» **WHAT THE TASK ASKS**:
Below are the records; collect from them each line containing the string "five".

─── RECORDS FOR PROCESSING

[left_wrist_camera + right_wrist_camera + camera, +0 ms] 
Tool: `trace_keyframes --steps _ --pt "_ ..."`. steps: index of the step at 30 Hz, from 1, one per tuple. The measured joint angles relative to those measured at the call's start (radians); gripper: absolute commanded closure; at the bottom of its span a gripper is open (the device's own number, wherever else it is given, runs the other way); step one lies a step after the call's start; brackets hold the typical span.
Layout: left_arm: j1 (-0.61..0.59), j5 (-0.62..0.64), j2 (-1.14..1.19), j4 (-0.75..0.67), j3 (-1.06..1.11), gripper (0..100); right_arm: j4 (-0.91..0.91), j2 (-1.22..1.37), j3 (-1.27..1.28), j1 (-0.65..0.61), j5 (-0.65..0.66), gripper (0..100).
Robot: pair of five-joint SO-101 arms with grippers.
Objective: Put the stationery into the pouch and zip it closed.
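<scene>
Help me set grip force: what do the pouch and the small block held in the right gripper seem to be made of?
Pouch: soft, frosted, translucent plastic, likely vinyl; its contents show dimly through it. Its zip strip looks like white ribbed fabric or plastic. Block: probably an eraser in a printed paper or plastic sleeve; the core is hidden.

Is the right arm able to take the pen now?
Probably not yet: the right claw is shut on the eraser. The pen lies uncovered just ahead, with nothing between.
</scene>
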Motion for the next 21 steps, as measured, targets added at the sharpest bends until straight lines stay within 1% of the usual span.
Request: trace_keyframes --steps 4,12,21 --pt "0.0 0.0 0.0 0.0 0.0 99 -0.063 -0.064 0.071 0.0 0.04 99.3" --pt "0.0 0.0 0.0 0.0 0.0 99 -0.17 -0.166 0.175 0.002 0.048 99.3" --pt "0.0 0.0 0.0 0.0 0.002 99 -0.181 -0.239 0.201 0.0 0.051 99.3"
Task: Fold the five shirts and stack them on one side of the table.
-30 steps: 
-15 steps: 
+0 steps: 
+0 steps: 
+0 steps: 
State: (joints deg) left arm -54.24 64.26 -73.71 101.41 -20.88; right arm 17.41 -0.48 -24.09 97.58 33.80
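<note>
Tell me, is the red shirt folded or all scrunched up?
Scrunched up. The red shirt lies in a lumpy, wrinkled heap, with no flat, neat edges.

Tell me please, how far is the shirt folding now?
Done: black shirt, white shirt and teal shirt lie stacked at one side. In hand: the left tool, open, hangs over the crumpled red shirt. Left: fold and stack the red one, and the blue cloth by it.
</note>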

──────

» **ANSWER FOR THIS EXERCISE**:
Robot: pair of five-joint SO-101 arms with grippers.
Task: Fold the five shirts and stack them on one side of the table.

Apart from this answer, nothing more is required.